У Ельневых в это время происходила очень бурная сцена.
— Нравится тебе или нет, а я останусь здесь. Буду жить сколько понадобится. Гляди не вздумай фортели выкидывать, — угрожающе говорил Мавлютин после неудачных попыток воздействовать на Веру Павловну просьбами или лестью.
Она категорически отказывалась его слушать.
— Вы не смеете. Оставьте мой дом!
— Как бы не так. Нашла дурака, — нагло ухмыльнулся он, думая, что надо задержаться тут дотемна.
— Тогда я позову соседей, — сказала Вера Павловна и пошла к двери.
Он грубо схватил ее за руку и отбросил назад.
— Чертова баба! Хочешь, чтобы я тебя побил, а? — в бешенстве зашипел он. — Сиди и не двигайся. Имей в виду, мне терять нечего.

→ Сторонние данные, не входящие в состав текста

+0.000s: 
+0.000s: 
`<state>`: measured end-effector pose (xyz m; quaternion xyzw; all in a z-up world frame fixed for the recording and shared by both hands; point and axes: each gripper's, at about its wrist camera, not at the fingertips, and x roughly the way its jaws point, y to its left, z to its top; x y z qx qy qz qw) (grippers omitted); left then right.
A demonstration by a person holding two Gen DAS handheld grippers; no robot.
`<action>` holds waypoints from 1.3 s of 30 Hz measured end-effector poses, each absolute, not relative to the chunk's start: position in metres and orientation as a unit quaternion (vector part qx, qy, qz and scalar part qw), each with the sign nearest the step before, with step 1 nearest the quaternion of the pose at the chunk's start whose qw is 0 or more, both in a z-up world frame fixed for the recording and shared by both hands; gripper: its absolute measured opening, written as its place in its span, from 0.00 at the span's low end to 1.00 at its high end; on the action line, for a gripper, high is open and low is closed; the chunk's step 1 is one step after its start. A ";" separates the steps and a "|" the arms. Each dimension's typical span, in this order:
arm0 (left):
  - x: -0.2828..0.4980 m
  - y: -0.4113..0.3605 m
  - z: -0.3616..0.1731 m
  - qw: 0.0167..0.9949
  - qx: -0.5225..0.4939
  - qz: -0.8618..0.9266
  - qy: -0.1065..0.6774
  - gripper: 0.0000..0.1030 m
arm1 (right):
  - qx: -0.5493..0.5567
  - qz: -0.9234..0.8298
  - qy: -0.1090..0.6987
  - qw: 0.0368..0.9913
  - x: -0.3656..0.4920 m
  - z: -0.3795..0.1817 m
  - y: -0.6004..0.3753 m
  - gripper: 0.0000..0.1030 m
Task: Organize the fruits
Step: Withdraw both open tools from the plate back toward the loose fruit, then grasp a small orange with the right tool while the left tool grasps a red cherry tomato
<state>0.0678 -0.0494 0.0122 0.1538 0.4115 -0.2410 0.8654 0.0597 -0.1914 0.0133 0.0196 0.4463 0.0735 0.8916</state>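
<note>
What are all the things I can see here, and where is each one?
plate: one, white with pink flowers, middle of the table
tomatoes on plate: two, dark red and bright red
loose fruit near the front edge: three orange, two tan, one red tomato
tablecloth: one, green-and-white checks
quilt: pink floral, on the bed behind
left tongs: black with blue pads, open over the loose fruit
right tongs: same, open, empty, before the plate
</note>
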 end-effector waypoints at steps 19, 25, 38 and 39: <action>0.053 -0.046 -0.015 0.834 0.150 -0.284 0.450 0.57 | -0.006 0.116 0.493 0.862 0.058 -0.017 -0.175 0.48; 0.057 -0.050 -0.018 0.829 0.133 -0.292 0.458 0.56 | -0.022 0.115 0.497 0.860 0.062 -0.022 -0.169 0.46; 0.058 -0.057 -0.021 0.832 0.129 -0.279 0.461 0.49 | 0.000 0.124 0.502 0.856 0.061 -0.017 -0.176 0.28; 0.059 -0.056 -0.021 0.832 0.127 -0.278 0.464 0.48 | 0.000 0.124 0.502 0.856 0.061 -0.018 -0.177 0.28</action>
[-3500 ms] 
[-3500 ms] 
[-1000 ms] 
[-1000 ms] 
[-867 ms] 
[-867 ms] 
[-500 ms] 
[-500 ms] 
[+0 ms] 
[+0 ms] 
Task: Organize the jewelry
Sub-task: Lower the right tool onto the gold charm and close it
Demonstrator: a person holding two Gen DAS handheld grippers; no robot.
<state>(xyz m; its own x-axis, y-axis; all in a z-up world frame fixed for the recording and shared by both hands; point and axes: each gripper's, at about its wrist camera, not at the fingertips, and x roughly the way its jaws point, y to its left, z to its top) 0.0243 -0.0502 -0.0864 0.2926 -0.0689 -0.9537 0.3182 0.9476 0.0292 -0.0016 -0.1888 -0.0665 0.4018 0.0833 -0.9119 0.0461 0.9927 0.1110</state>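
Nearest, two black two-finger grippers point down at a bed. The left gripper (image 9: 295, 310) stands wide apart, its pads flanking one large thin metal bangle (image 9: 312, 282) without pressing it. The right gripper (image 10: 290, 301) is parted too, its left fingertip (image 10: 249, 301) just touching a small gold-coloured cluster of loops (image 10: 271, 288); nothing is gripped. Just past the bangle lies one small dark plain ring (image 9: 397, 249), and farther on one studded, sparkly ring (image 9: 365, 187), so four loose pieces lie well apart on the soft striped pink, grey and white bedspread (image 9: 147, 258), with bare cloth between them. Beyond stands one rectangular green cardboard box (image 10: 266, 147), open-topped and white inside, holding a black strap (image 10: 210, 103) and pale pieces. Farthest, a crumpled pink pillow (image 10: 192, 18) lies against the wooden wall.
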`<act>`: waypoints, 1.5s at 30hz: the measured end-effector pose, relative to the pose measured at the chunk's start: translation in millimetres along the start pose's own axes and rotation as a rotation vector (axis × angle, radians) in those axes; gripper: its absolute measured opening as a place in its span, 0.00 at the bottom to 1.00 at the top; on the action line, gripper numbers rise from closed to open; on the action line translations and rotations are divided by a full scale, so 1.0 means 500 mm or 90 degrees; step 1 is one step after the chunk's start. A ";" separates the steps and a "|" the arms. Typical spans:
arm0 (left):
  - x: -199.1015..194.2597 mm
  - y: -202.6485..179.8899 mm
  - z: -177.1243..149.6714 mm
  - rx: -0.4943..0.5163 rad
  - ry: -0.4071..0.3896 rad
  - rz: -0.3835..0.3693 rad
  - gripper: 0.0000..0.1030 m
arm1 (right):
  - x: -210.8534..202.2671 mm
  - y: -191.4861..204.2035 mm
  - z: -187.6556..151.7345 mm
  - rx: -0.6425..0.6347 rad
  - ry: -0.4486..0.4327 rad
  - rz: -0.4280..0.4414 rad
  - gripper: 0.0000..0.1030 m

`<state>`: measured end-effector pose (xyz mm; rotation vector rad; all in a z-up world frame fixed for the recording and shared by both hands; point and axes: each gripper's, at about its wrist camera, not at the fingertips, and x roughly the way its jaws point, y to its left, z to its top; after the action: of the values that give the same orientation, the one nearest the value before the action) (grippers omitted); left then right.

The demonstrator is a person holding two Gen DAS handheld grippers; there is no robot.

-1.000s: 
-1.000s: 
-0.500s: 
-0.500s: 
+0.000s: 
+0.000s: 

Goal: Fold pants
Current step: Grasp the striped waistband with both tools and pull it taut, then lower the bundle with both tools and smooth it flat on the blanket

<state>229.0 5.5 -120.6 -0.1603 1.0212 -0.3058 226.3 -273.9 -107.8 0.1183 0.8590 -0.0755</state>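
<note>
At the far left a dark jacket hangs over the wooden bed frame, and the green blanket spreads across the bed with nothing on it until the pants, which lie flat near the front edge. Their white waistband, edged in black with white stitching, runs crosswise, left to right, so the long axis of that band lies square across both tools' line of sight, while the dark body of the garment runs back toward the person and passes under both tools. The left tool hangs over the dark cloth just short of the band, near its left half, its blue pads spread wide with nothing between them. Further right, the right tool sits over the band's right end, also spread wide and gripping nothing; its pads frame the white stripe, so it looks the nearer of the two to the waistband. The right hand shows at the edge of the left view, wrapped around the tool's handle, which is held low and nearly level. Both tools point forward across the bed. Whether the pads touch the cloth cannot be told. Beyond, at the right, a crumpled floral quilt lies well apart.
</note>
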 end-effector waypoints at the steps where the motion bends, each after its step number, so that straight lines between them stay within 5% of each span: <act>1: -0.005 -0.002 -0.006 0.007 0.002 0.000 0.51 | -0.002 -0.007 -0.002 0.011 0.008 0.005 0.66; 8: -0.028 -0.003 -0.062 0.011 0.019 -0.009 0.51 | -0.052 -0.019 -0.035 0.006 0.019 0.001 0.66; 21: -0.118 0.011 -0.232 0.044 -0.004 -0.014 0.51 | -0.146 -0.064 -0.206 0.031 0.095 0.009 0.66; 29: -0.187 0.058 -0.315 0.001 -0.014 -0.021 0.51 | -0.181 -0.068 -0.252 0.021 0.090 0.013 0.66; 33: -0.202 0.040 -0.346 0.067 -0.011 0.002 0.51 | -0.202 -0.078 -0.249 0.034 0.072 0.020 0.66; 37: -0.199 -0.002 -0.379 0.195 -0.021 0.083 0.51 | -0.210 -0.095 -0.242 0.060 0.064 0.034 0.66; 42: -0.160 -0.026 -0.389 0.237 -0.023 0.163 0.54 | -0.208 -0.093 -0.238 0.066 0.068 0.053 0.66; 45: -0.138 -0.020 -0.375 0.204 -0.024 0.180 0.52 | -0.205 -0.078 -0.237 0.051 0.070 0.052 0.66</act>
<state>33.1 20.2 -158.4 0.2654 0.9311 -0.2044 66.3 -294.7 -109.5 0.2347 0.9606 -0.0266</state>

В этот момент в комнате появилась разгневанная Олимпиада Клавдиевна. Она уже давно прислушивалась к ссоре, готовая прийти на помощь. Вера Павловна утром рассказала ей об обстоятельствах появления Мавлютина в их доме.
— Всеволод Арсеньевич, мне, старой женщине, стыдно за вас. Стыдно, да! Вы, офицер, угрожаете женщине. Ну, меня вы не запугаете, нет! — решительным тоном заявила она и храбро подступила к нему.
Неизвестно, чем бы все кончилось, если бы в это время не постучали в дверь.
— Даша вернулась, — сказала Олимпиада Клавдиевна. Она безошибочно угадывала племянницу по стуку.
Даша не знала, что в доме ночевал Мавлютин. Тетушка и Вера Павловна не сочли нужным сказать ей об этом. Но сейчас обе обрадовались ее приходу.
О Мавлютине этого нельзя было сказать.
— Я сам открою. Оставайтесь здесь, — сказал он и быстро вышел в прихожую.
В окошечко Мавлютин увидел матросов и сразу почувствовал слабость в коленях. «Это за мной пришли. За мной», — подумал он в панике.
Он заметался в поисках выхода. Ну конечно так. Мавлютин быстро нахлобучил шапку, сорвал с вешалки пальто, но второпях никак не мог попасть в рукава. Отодвинув засов входной двери, он беззвучно отпрянул в соседний чулан.
— Проходите, пожалуйста. Проходите, — говорила Даша.
В коридорчике зашаркали ногами.
Мавлютин стоял рядом в чулане и трясся как осиновый лист. Что, если кому-нибудь вздумается открыть эту дверь? Нет, кажется, пронесло!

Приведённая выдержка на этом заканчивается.